Today I want to discuss the issue of trust, a specific kind of trust in my case, which is intimately tied to my sense of personal evil and a resultant paranoia that persists to this day. (Note: while I discuss this in the context of schizophrenia, the etiology of my schizophrenic symptoms remains Lyme disease.) Because I am evil, I must assume that people are out to get me, to kill me, to get rid of me by any and all means. This is a logical conclusion even as it leads me to a state of more or less constant fear and suspicion. I worry about where the next attack is going to emanate from. This puts me in a difficult position with most people, who do not like to contemplate the fact that I do not trust them. I must reassure each and every one that they are the exception to the rule, when by and large no one truly is, because I assume that everyone in their heart of hearts despises me! Deep down, deep down, no one really feels for me anything but the purest antipathy and revulsion, and perhaps unconscious to them even, wishes me ill (at a minimum) or like my twin, wants me dead.
That said, I am able to put this awareness aside and deal with people on the as if level, as if they were not my enemies, as if they did not wish me mortal ill, as if I were not somehow a source of scorn and disgust to them. I am aware of it nonetheless, and aware of the double entendres being exchanged, or being sent one way to me. But I do not allow any expression of comprehension to show on my face. That would be breaking the compact of civility. No, I pretend that I didnt “get it” and act insensible to everything but what is said on the surface. but I do get it, and I know what is really being said in the subtext…
Sessions with Dr O are an island of relief for me in all this. I don’t know why talk therapy is so frowned upon for people with schizophrenia. It has been nothing but a blessing for me, despite the many bad experiences I have had with certain incompetent shrinks over the years. Dr O has taught me so much about my symptoms, how to recognize them, what they are and how to handle them, both emotionally and intellectually, how to wrestle them and overcome them, that I cannot but be grateful…And I would never want to have gone the “meds only” route all this time. No, I think that is a terrible mishandling of schizophrenia, and deprives most people with the illness of what might have helped them recover to the best level possible.
But one thing about trust and Dr O is that I need to trust her to take care of herself vis a vis me. I need to know that she will not let me burden her or wear her down. For example, and this is really painful to report, two years ago when I was in the hospital with what turned out to be relapsing CNS Lyme disease, I must have seemed impossible to deal with. I was out of control, on one-to-one almost the entire 4 weeks I was there. I attempted suicide, refused half my medications an hour after agreeing to take all of them…BUT still I knew that when she said she would see me even during her August vacation that it was a poor decision, and I did not want her to do it. I just didn’t know how to tell her, nor if anyone would see me in her place. Well, she made some rotten decisions and got furious with me over things that she ordinarily would have handled better and differently…and finally, to my great relief, took her vacation and got another doc to see me in her stead. But I felt terrible, because she left abruptly and in anger, and it needn’t have happened in the first place if she had taken care of herself and gone on vacation the way any other doctor would have. So I spent the next week and a half in her absence thinking I would not continue to see her. I was too dangerous to her. Because I had not taken proper care to NOT be “too much” even for her…so it was time to leave.

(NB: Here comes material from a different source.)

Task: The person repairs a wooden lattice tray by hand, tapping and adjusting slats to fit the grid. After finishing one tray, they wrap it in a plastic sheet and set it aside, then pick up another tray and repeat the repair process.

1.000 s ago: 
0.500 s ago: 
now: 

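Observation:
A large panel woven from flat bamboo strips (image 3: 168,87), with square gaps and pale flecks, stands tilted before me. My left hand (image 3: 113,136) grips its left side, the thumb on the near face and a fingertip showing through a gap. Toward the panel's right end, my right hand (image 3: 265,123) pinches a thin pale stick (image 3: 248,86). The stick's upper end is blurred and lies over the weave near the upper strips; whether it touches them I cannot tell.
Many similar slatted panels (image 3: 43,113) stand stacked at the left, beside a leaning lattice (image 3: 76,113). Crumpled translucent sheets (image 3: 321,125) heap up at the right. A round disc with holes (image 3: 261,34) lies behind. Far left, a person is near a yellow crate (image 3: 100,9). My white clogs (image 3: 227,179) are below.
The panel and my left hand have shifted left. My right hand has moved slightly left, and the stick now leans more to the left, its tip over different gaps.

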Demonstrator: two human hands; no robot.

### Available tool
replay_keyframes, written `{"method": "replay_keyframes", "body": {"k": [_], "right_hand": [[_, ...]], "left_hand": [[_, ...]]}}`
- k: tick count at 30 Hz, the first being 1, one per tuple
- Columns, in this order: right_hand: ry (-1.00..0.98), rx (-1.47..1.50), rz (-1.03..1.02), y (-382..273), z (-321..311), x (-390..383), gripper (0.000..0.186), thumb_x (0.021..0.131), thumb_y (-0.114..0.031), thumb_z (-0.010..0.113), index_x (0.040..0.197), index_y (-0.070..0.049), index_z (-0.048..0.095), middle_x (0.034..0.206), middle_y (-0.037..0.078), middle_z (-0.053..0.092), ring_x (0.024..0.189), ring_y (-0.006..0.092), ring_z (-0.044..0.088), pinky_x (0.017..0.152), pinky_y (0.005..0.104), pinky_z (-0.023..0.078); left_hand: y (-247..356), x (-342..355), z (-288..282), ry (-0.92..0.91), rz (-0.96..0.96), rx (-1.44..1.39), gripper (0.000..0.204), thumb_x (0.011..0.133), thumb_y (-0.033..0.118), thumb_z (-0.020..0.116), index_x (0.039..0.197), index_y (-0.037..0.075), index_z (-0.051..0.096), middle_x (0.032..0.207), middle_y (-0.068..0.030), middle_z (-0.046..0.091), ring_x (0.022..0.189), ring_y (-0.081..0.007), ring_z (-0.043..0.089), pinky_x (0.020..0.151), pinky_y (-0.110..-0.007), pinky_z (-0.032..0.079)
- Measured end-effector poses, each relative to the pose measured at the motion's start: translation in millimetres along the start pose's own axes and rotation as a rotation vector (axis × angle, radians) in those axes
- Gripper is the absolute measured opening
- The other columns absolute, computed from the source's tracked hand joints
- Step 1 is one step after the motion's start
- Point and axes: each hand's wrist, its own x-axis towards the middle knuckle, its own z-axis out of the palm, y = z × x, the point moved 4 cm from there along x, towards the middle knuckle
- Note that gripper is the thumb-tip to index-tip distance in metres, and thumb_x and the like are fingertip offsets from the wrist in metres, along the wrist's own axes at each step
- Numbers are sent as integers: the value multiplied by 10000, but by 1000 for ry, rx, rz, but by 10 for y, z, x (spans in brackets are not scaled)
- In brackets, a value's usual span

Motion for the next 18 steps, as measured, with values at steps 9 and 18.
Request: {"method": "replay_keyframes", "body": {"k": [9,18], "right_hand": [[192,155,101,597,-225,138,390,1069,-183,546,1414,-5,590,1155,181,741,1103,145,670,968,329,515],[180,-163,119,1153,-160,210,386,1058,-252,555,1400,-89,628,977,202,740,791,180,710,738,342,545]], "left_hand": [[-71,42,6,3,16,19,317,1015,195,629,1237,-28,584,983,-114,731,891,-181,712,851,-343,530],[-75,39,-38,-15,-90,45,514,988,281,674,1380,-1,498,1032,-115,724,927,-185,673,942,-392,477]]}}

Finally, I was discharged by my demand, no longer committed on the 14 day paper I’d been signed in on in the middle of my stay, not wanting to be still there when she got back. I’d see her in 6 days and for 6 days I deliberated whether or not I would return or find someone new. It wasn’t rancor on my part at all, it was purely fear that I could so misjudge a situation and my effect on things that I’d accidentally allowed myself to over-burden someone before walking away, before saying, Never mind, I’m okay, relieving them of any responsibility or worries. I hadn’t meant to. I hadn’t meant anything by refusing the meds except that I’d wanted to take only one pill of each category, not two or three of each category, and I figured that if I did so while she was away on a long weekend, and was fine when she returned, then I’d have proved it was okay to do so. My memory is SO bad that I simply did not remember that just an hour before that I had agreed to take ALL the meds, including 3 Haldol. This sort of crazy lapse happens to me all the time. The memory simply wasn’t there to hold onto.
In any event, much as I wish it didn’t, that incident haunts me even now. I want to talk about it with Dr O but am afraid to bring it up lest she get angry all over again or refuse to hear my side. And besides, it is not the incident itself that bothers me so much as the fact that I did not protect her from me! I did not protect her from me! And so she was harmed by me, worn out, wearied to the point of exhaustion. True also is that fact that I worry as well that I cannot trust her to protect herself from me! And if she can’t or won’t, and I must, then there’s no point in my seeing her. The only way I can protect anyone is by getting out of the way. Only if I know that someone will protect themselves, take care of themselves vis a vis me and not do things in any special way for me, can I trust them to help me. Otherwise, it always backfires to my detriment.